If you’re exploring IoT or hardware-enabled features, the biggest risk is rarely the hardware. It’s how long it takes to prove the concept is worth building.
Traditional embedded development often means specialized skill sets, vendor tooling, and slow iteration cycles. That can turn early discovery into a months-long investment before you get meaningful customer feedback.
At the January 2026 IndyPy, Drew Westrick (CTO and co-founder of Glassboard) shared how MicroPython can shorten that cycle by letting Python-fluent teams build believable prototypes on inexpensive boards, learn faster, and make a better "build vs. pivot" decision sooner.
Takeaways
Prototype with the Python team you already have.
Your Python developers can prototype hardware sooner than you think. MicroPython runs on popular microcontroller boards and supports a REPL-first workflow, so teams can interact with sensors, Wi-Fi, and Bluetooth in real time with familiar Python syntax. No C, no vendor toolchains, no weeks of ramp-up. Plus, you get library management via mip (think pip for microcontrollers).
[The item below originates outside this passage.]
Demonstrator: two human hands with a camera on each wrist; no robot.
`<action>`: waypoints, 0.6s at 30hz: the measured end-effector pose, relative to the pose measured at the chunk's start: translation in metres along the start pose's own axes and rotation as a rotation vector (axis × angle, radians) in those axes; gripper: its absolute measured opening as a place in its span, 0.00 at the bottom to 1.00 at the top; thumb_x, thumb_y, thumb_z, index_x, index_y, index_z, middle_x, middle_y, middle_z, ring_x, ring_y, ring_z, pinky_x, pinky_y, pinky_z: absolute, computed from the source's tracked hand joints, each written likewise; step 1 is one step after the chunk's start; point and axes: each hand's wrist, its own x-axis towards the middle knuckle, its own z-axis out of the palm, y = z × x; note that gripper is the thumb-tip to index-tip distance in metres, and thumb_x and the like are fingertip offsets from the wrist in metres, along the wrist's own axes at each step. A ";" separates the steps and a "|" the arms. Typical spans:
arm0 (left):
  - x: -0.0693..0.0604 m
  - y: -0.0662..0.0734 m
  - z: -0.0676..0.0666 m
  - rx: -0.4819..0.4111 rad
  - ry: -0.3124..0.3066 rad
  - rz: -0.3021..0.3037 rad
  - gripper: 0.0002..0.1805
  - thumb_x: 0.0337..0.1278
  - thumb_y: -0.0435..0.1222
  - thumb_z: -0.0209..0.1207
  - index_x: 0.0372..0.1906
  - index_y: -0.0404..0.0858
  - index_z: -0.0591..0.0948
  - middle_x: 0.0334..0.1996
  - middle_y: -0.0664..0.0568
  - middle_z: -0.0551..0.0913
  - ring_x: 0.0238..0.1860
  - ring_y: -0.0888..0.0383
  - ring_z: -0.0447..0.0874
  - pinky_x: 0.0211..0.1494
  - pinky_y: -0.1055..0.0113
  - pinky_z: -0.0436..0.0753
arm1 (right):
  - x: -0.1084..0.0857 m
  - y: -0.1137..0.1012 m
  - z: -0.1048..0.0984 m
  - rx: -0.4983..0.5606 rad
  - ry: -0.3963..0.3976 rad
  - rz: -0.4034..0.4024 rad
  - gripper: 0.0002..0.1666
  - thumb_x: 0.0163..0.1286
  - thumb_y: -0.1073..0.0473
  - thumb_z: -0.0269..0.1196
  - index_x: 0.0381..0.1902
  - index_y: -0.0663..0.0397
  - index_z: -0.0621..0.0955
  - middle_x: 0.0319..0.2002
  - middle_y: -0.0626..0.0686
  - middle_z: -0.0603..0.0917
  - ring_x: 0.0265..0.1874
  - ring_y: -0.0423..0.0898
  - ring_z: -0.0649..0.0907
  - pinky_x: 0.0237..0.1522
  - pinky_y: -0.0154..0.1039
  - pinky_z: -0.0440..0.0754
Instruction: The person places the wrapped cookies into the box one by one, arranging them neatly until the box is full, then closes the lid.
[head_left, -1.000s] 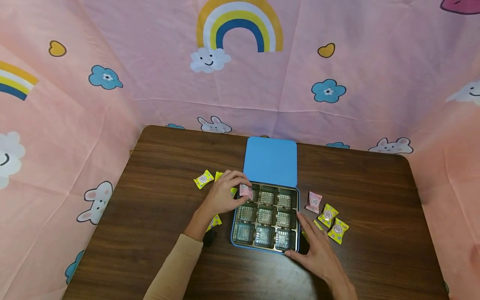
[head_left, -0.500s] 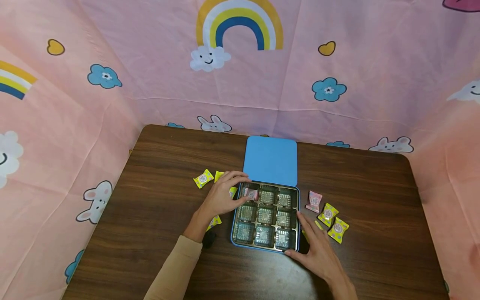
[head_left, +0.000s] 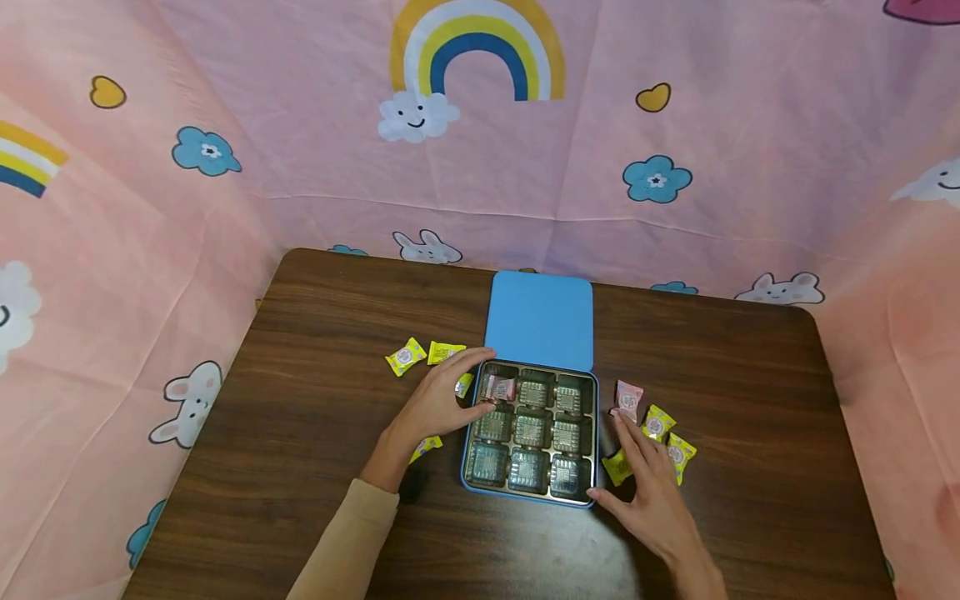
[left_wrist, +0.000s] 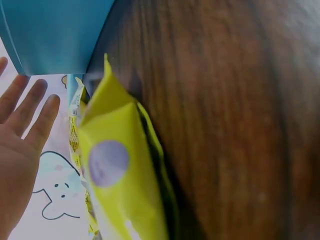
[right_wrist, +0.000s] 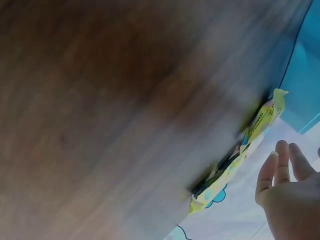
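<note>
In the head view a blue tin with a compartment tray lies on the table. One pink packet sits in its back left compartment. My left hand lies over the tin's left edge with fingers and thumb spread, holding nothing. My right hand is right of the tin, thumb near its front right corner and fingertips by another pink packet. The left wrist view shows my left hand beside the tin. My right hand has extended fingers in the right wrist view.
A blue lid lies behind the tin. Yellow packets lie left of it, one farthest out, and right of it, one beyond my right hand. A dark object is by the left wrist. Patterned cloth hangs behind the table.
The pink packet has gone from my left fingers into the back left compartment. My right hand has left the tin's right side and moved outward toward the other pink packet.
</note>
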 end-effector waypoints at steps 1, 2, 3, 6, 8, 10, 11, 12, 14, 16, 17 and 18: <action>-0.001 0.000 0.000 -0.005 -0.001 0.000 0.41 0.53 0.48 0.72 0.72 0.47 0.69 0.71 0.52 0.68 0.71 0.48 0.66 0.63 0.42 0.73 | 0.000 0.001 -0.001 0.000 -0.001 -0.002 0.65 0.47 0.46 0.79 0.78 0.50 0.59 0.73 0.60 0.64 0.67 0.60 0.68 0.56 0.56 0.61; -0.001 0.000 0.000 -0.010 -0.001 -0.002 0.42 0.53 0.48 0.72 0.73 0.47 0.69 0.71 0.52 0.68 0.71 0.48 0.66 0.63 0.42 0.72 | 0.000 0.002 -0.001 -0.001 -0.002 -0.005 0.65 0.47 0.46 0.79 0.78 0.50 0.59 0.73 0.60 0.64 0.66 0.60 0.68 0.56 0.56 0.61; -0.001 0.000 0.000 -0.014 -0.004 -0.005 0.42 0.53 0.48 0.72 0.73 0.46 0.68 0.72 0.52 0.67 0.71 0.48 0.66 0.64 0.42 0.72 | 0.000 0.003 -0.001 0.000 -0.003 -0.008 0.65 0.47 0.46 0.79 0.78 0.50 0.59 0.73 0.60 0.64 0.66 0.60 0.68 0.56 0.57 0.61; -0.002 0.000 0.000 -0.033 -0.007 -0.019 0.42 0.54 0.50 0.71 0.73 0.46 0.68 0.72 0.52 0.66 0.72 0.48 0.64 0.65 0.42 0.71 | 0.001 0.006 -0.003 0.014 -0.003 -0.020 0.64 0.49 0.46 0.79 0.78 0.52 0.60 0.73 0.60 0.64 0.67 0.59 0.67 0.57 0.57 0.61; -0.002 0.000 0.001 -0.043 -0.008 -0.032 0.43 0.54 0.53 0.70 0.73 0.46 0.68 0.73 0.53 0.65 0.72 0.49 0.63 0.66 0.41 0.70 | 0.002 0.009 -0.003 0.016 0.006 -0.028 0.62 0.49 0.46 0.79 0.78 0.52 0.60 0.73 0.60 0.64 0.66 0.59 0.67 0.56 0.57 0.62; -0.003 0.000 0.002 -0.053 -0.015 -0.042 0.44 0.54 0.56 0.69 0.74 0.47 0.67 0.74 0.53 0.64 0.73 0.49 0.62 0.66 0.40 0.69 | 0.003 0.010 -0.004 0.016 0.011 -0.035 0.61 0.50 0.47 0.78 0.77 0.52 0.61 0.73 0.60 0.64 0.66 0.59 0.67 0.57 0.57 0.63; -0.004 0.000 0.002 -0.061 -0.023 -0.047 0.45 0.53 0.58 0.68 0.74 0.48 0.67 0.75 0.52 0.62 0.74 0.49 0.61 0.66 0.38 0.68 | 0.003 0.011 -0.005 0.010 0.014 -0.037 0.61 0.50 0.46 0.78 0.77 0.53 0.61 0.73 0.60 0.65 0.65 0.59 0.68 0.56 0.58 0.63; -0.004 0.001 0.003 -0.067 -0.033 -0.055 0.46 0.52 0.59 0.69 0.75 0.49 0.66 0.76 0.52 0.61 0.74 0.48 0.59 0.66 0.37 0.67 | 0.004 0.012 -0.006 0.003 0.012 -0.038 0.61 0.51 0.46 0.78 0.77 0.52 0.61 0.73 0.60 0.64 0.65 0.60 0.67 0.56 0.59 0.64; -0.007 0.004 0.003 -0.086 -0.053 -0.073 0.48 0.50 0.58 0.70 0.75 0.52 0.65 0.77 0.52 0.58 0.75 0.47 0.57 0.66 0.34 0.65 | 0.005 0.013 -0.008 -0.016 0.003 -0.032 0.60 0.52 0.44 0.77 0.77 0.53 0.61 0.73 0.60 0.63 0.66 0.62 0.67 0.57 0.62 0.64; -0.009 0.007 0.005 -0.101 -0.070 -0.091 0.50 0.47 0.56 0.73 0.76 0.55 0.63 0.78 0.52 0.56 0.76 0.47 0.54 0.66 0.32 0.63 | 0.007 0.015 -0.010 -0.034 -0.006 -0.025 0.60 0.52 0.44 0.77 0.77 0.53 0.61 0.74 0.61 0.62 0.66 0.64 0.67 0.57 0.65 0.65; -0.010 0.008 0.006 -0.108 -0.074 -0.099 0.51 0.46 0.55 0.74 0.76 0.56 0.62 0.78 0.52 0.55 0.76 0.47 0.53 0.66 0.32 0.63 | 0.007 0.017 -0.011 -0.048 -0.007 -0.021 0.60 0.52 0.43 0.77 0.77 0.53 0.61 0.74 0.61 0.62 0.65 0.65 0.67 0.56 0.66 0.65; -0.011 0.009 0.007 -0.112 -0.074 -0.106 0.52 0.45 0.54 0.75 0.76 0.56 0.62 0.78 0.52 0.54 0.77 0.47 0.53 0.66 0.32 0.63 | 0.008 0.018 -0.012 -0.057 -0.011 -0.018 0.61 0.52 0.43 0.76 0.77 0.53 0.60 0.74 0.62 0.61 0.65 0.65 0.67 0.56 0.66 0.65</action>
Iteration speed changes the economics.
When updates land in seconds, the cost of learning drops fast. Drew demonstrated three working prototypes live: a Wi-Fi weather monitor, a Bluetooth sensor readable from any smartphone, and a diabetes management display pulling live glucose data. Each took hours to build, not weeks. The point wasn’t the novelty. It was how quickly you can get to “demoable” hardware behavior.
Validate before you commit.
For product and technology leaders, the real value is answering three questions earlier and cheaper: Will customers use this? Does the hardware experience work? Should we build this feature? MicroPython helps you get real signals before making expensive platform and staffing decisions.
Address production tradeoffs head-on.
Drew doesn't gloss over the limits. He covers when MicroPython is the right tool and when you'll want Zephyr, an RTOS, or bare metal instead. He also discusses practical concerns like repeatable builds, dependency management, and OTA update patterns.
If your team knows Python, the barrier to testing hardware ideas is lower than you think.